What the task asks:
Would you please transcribe the listing exactly, with no images?

Provided data:

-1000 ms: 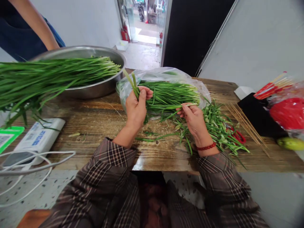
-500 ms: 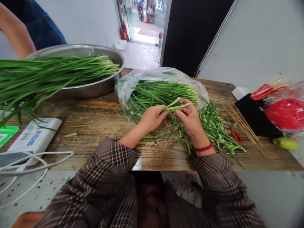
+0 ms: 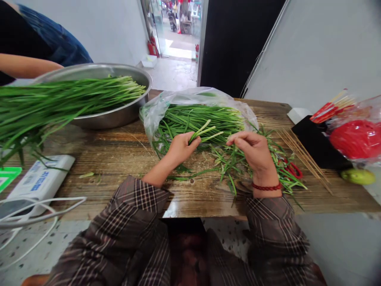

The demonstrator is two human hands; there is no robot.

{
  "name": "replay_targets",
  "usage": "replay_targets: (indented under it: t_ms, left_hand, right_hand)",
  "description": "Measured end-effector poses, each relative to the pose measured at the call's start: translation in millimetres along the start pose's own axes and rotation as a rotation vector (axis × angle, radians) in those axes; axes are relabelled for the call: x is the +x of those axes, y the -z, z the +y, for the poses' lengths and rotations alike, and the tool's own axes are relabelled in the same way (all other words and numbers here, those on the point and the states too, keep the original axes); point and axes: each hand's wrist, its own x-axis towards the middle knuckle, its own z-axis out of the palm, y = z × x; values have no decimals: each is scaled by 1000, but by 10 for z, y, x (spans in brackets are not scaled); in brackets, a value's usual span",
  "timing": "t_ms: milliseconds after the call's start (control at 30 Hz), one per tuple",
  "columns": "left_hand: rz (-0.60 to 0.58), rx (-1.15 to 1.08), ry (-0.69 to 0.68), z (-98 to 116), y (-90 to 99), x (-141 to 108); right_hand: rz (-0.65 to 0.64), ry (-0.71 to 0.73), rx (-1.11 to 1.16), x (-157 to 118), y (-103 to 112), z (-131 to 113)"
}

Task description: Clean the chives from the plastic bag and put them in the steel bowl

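My left hand (image 3: pixel 182 147) is closed round a few stalks of garlic chives (image 3: pixel 205 130), their pale ends fanning out to the right. Apart from them, my right hand (image 3: pixel 253 150) is pinched shut over the pile of loose leaf scraps (image 3: pixel 230 163); whatever is between its fingertips, if anything, is too small to make out. Behind both hands, a clear plastic bag (image 3: pixel 145 113) lies open round a thick bundle of garlic chives (image 3: pixel 193 117). Red-handled scissors (image 3: pixel 294 170) are partly buried in the scraps on the right.
A steel basin (image 3: pixel 110 121) heaped with long garlic chives (image 3: pixel 89 95) stands at the left, with another person's arm (image 3: pixel 29 65) behind it. Nearer are a white box (image 3: pixel 44 178) and cables (image 3: pixel 53 201). Wooden skewers (image 3: pixel 306 159), a black holder (image 3: pixel 315 143) and a green-yellow fruit (image 3: pixel 358 176) lie right.
My right hand has come away from the stalks and moved right and slightly down. My left hand keeps the stalks, now spread apart. The other person's arm has shifted behind the basin.
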Motion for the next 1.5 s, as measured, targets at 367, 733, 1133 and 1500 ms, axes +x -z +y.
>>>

Answer to the exercise:
-1000 ms: 
-500 ms: 
+0 ms: 

The demonstrator is two human hands; there is no robot.

{
  "name": "replay_targets",
  "usage": "replay_targets: (indented under it: t_ms, left_hand, right_hand)",
  "description": "Measured end-effector poses, each relative to the pose measured at the call's start: translation in millimetres along the start pose's own axes and rotation as a rotation vector (axis × angle, radians) in those axes; axes are relabelled for the call: x is the +x of those axes, y the -z, z the +y, for the poses' lengths and rotations alike, and the tool's own axes are relabelled in the same way (all other words and numbers here, those on the point and the states too, keep the original axes); point and axes: each hand's wrist, its own x-axis towards the middle knuckle, its own z-axis out of the palm, y = z × x; values have no decimals: each is scaled by 1000, but by 10 for z, y, x (spans in brackets are not scaled); in brackets, a value's usual span",
  "timing": "t_ms: milliseconds after the call's start (control at 30 Hz), one per tuple",
  "columns": "left_hand: rz (-0.60 to 0.58), rx (-1.15 to 1.08), ry (-0.69 to 0.68), z (-98 to 116), y (-90 to 99), x (-141 to 108); right_hand: rz (-0.65 to 0.64), ry (-0.71 to 0.73), rx (-1.11 to 1.16), x (-157 to 118), y (-103 to 112), z (-131 to 113)"
}

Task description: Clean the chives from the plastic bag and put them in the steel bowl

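My left hand (image 3: pixel 182 147) is closed round a few stalks of garlic chives (image 3: pixel 205 130), their pale ends fanning out to the right. Apart from them, my right hand (image 3: pixel 253 150) is pinched shut over the pile of loose leaf scraps (image 3: pixel 230 163); whatever is between its fingertips, if anything, is too small to make out. Behind both hands, a clear plastic bag (image 3: pixel 145 113) lies open round a thick bundle of garlic chives (image 3: pixel 193 117). Red-handled scissors (image 3: pixel 294 170) are partly buried in the scraps on the right.
A steel basin (image 3: pixel 110 121) heaped with long garlic chives (image 3: pixel 89 95) stands at the left, with another person's arm (image 3: pixel 29 65) behind it. Nearer are a white box (image 3: pixel 44 178) and cables (image 3: pixel 53 201). Wooden skewers (image 3: pixel 306 159), a black holder (image 3: pixel 315 143) and a green-yellow fruit (image 3: pixel 358 176) lie right.
My right hand has come away from the stalks and moved right and slightly down. My left hand keeps the stalks, now spread apart. The other person's arm has shifted behind the basin.
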Motion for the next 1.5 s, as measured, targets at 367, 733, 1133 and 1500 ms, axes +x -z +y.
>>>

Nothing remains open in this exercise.